| The Wakatipu Basin offers some of the most spectacular scenery in New Zealand. Within a short distance of Queenstown one can enjoy a variety of natural features. The region is also rich in early gold mining and settlement history. A number of walks follow the early goldfield trails, enabling you to explore the history of the era while taking in some outstanding scenery.
Natural History
The spectacular Remarkables Range (Kawarau) seen beyond Frankton was formed by faulting and folding of schist rock to the extent that many of the rock faces are near vertical. During the last ice age about 15,000 years ago, glaciers covered most of this region. A glacier coming down from the north-west was responsible for gouging out the lakebed (maximum depth 380 metres). Evidence of the glacial action can be seen on Cecil Peak in the form of deep "scratches" (striations) along the mountain slopes. The lake initially drained out through the terminal moraine at Kingston at the southern end. The Kawarau River outlet at the end of Frankton Arm is of comparatively recent origin. Gorge Road now runs through a dry valley, which was once the bed of the Shotover River when it flowed into Lake Wakatipu.
Human History
Maori overlanders first came to this area via the valley systems of Southland and Otago in search of food, fibre and stone resources. They hunted the large, flightless moa and they discovered sources of pounamu (greenstone) at the head of Lake Wakatipu. Expeditions into the area continued up until the middle of the 19th century, but permanent settlement was generally limited to seasonal occupation. A few groups stayed two or three years before returning to the coast.

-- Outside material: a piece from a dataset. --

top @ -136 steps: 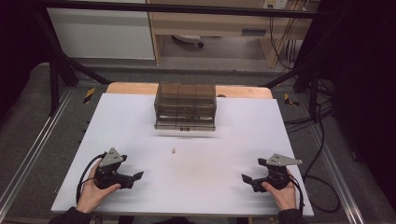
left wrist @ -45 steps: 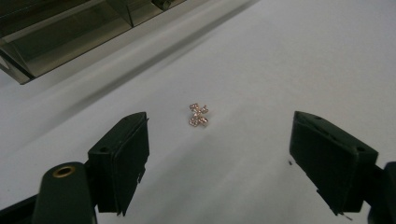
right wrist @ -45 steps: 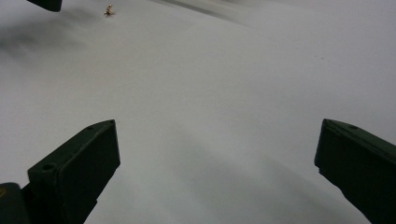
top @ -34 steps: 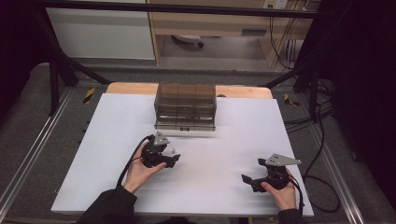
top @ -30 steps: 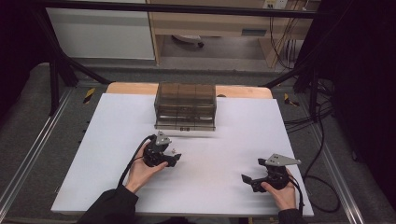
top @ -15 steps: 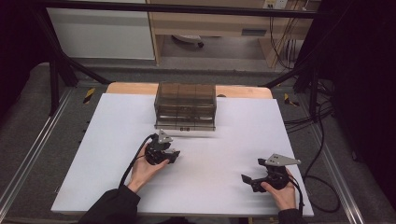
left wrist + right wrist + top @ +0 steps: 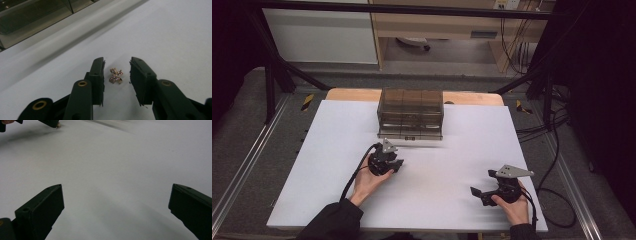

The Gardens Peninsula was the site of a Moari Pa occupied by the people of the Katimamoe tribe. Maori tradition tells of the first woman to swim across Lake Wakatipu -- a distance of some 3km. Hakitekura, daughter of Tuwiriroa, a Katimamoe chief, asked for a kaueti (firestick) and a dry bunch of raupo. She bound them tightly in flax to keep them dry. Early the next morning, determined to out-swim all the girls in the village, she set out across the Lake. Hakitekura navigated by keeping an eye on Cecil and Walter Peaks whose tops, touched by dawn's first light, "twinkled and winked" at her; hence their name Kakamu-a-Hakitekura (the twinklings seen by Hakitekura). She landed on Refuge Point (Te Ahi-a-Hakitekura) and lit a fire, which is why, so the tradition goes, the rocks there are black to this day.
In 1860 William Gilbert Rees and Nicholas Von Tunzelman came to the area to develop its pastoral potential. They burned much of the beech forest and shrubland to open up grazing land. Later, trees such as Douglas fir, larch, sycamore, willow and poplar were planted to "enhance" the "barren" landscape. Fir has been favoured by local conditions and is now rapidly invading the alpine tussock lands. Today, wilding tree control is necessary to protect the natural landscape.
Thomas Low and John MacGregor discovered gold in the Arrow, which led to other discoveries in the Shotover in 1862. The goldrush peaked in 1863 with the pastoral lease of W.G. Rees being cancelled and a goldfield declared for which he received £10,000 compensation. But by 1865, the Westland goldrush had begun and this saw an exodus of miners, which left two-thirds of the buildings in Queenstown vacant.
Advancements in mining methods led to quartz crushing and by the 1870s gold was being mined from the quartz reefs of Macetown, Mt Aurum and the Shotover River. Up to this point, mining had been of the alluvial deposits. The 1930s saw another revival of gold mining as a result of hardships of the Depression. Modern mining has seen the use of heavy machinery.